Davalılar aşamalarda ve temyiz dilekçelerinde, davanın dayanağını teşkil eden takibin konusu olan bonoların, dava dışı Sedat ile yaşanan ihtilaflar nedeniyle bu kişi tarafından sonradan sahte olarak düzenlendiğine ilişkin şikayetlerinin bulunduğunu, soruşturmanın sonucunun beklenmesinin gerektiğini ileri sürmüşlerdir.

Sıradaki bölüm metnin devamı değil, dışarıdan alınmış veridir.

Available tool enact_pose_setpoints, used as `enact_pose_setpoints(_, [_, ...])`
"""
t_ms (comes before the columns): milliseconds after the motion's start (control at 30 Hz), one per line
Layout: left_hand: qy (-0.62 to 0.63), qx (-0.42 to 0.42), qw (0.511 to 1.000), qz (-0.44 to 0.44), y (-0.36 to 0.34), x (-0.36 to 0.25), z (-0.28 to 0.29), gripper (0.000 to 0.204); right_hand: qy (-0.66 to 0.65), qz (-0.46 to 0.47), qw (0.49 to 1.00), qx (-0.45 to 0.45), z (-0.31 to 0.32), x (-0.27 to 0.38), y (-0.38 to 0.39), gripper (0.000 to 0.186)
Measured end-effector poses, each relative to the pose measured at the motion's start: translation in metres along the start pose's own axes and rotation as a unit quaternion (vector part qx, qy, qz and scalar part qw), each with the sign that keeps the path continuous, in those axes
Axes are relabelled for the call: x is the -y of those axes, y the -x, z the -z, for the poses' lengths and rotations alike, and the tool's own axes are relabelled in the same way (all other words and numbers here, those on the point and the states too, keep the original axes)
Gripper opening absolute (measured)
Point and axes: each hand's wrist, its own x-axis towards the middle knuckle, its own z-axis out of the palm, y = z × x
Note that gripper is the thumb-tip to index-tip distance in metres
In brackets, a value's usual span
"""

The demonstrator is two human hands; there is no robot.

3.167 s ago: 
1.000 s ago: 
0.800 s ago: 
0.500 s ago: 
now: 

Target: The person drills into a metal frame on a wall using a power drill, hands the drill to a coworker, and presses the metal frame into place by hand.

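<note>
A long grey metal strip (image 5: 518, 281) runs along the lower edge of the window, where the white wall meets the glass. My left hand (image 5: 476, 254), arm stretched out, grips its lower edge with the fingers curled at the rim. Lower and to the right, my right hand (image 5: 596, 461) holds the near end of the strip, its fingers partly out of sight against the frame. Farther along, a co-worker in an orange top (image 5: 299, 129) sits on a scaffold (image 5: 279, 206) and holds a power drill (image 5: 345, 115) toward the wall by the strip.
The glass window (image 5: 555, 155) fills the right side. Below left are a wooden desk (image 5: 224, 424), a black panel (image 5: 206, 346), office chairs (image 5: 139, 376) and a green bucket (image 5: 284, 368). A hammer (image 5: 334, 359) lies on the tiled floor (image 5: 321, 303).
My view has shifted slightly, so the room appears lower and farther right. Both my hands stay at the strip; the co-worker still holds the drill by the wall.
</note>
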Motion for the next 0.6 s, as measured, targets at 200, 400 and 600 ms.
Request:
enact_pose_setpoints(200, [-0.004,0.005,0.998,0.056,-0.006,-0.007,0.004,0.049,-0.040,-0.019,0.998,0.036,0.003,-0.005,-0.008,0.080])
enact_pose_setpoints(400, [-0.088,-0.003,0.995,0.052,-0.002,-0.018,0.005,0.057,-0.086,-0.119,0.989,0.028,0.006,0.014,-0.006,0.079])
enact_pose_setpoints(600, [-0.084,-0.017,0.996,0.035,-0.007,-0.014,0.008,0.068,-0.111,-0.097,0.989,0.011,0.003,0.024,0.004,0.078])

Dosyaya gelen son yazılardan yukarıda açıklanan olaylar nedeniyle dava dışı … ile davacı …’in birlikte hareket ederek senetleri sonradan tanzim ettikleri iddiası ile … Ağır Ceza Mahkemesinin 2009/10 esas sayılı dosyasında yargılamanın devam ettiği anlaşılmıştır.
Mahkemece anılan ceza davasında verilecek kararın bu davayı etkileyeceği de nazara alınarak, …. Ağır Ceza Mahkemesinin 2009/10 esas sayılı dosyasının beklenmesi ve sonucuna göre bir karar verilmesi gerekirken, yazılı şekilde karar verilmesi usul ve yasaya aykırı olup bozma nedenidir.
SONUÇ: Yukarıda açıklanan nedenlerle, davalılar vekillerinin temyiz itirazlarının kabulü ile hükmün BOZULMASINA, peşin alınan harcın istek halinde temyiz eden davalılara geri verilmesine 09/07/2009 tarihinde oybirliği ile karar verildi.